American's Turn to Therapy in Homes' In a Country of Mothers and Antrim's The Verificationist

Authors

  • Viola Nassi University of Edinburgh Author

Abstract

From the beginning of the 20th century, Freudian psychoanalysis dominated the American cultural landscape, bridging the divide between the therapeutic field as a niche and popular culture. However, the popularity of psychoanalysis decayed in the second half of the 20th century, as it was progressively overcome by a broader vision of psychotherapy. Following the turn to therapy, the American therapeutic field has come to encompass various models of therapy beyond psychoanalysis: therapy is nowadays an integral part of American life, shown by its overarching depiction in mainstream media and the high number of different self-help groups and books. Nonetheless, the adaptation of the American turn to therapy into fiction has not been widely examined in the literature. Accordingly, in this paper I argue that Donald Antrim’s The Verificationist (2000) and A.M. Homes’s In a Country of Mothers (1993) provide a depiction of, respectively, the decline of classical psychoanalysis, and the rise of newer therapeutic approaches absorbed into American culture.
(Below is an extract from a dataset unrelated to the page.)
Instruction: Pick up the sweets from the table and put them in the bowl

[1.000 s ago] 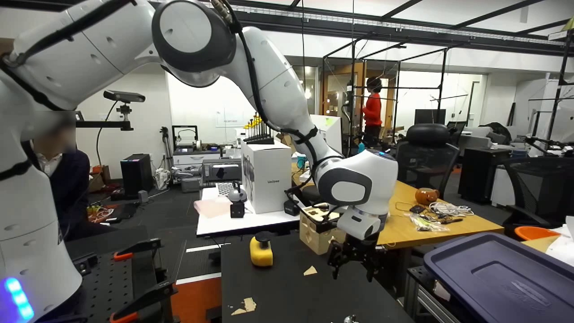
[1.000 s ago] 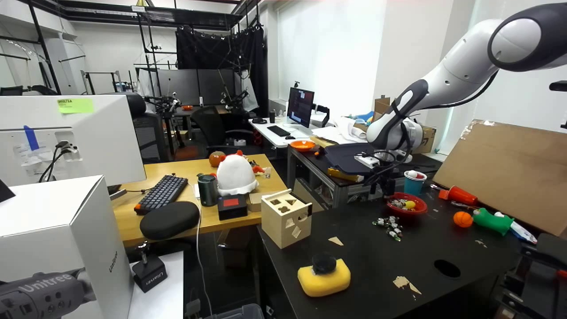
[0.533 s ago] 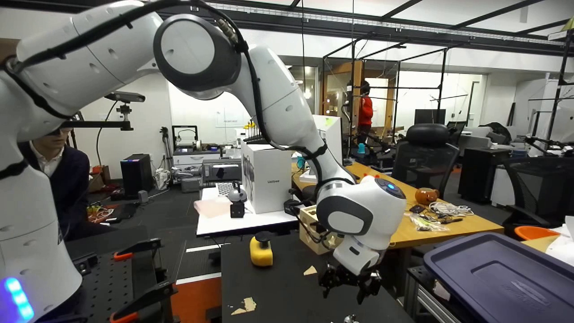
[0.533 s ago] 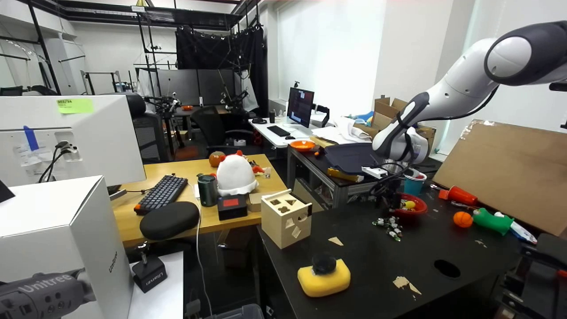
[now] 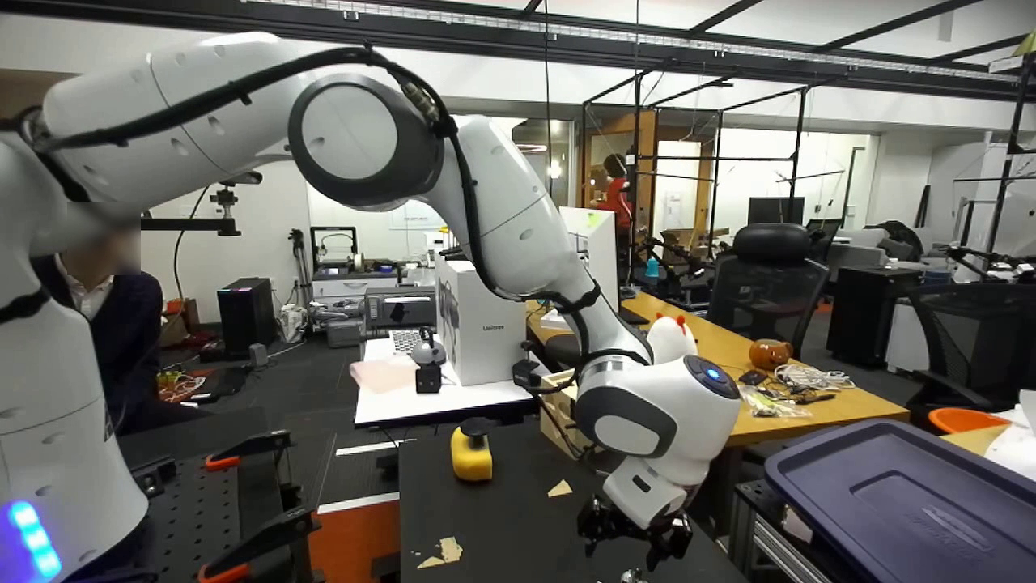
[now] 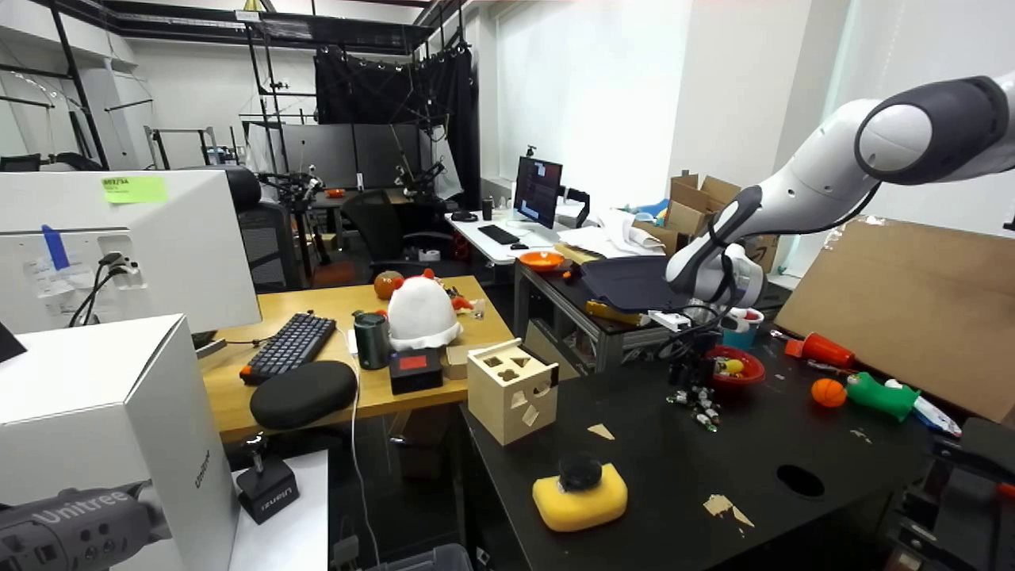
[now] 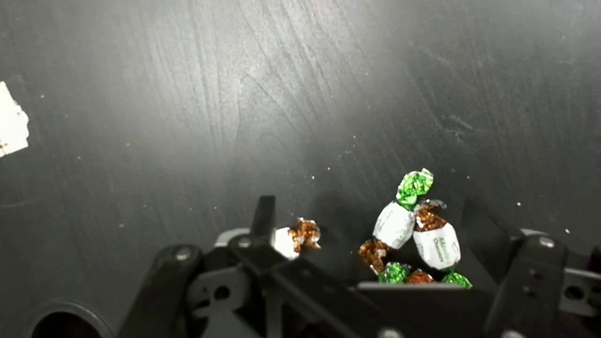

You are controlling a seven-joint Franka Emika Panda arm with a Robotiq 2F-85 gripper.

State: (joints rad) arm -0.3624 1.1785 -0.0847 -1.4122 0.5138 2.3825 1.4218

This paper will compare these two novels in order to evaluate how Antrim and Homes illustrate and reflect on America’s cultural turn to therapy. After a broad evaluation on how the therapeutic is introduced in the two narratives, I will explore the texts’ treatments of conceptual and neurological advancements within psychotherapy. Lastly, I will examine how the texts comment on the spatial relation between therapist, therapee and therapy itself. Through these interconnected analyses, I will conclude that Antrim and Homes offer two radically different fictional representations of the evolution of the American therapeutic landscape.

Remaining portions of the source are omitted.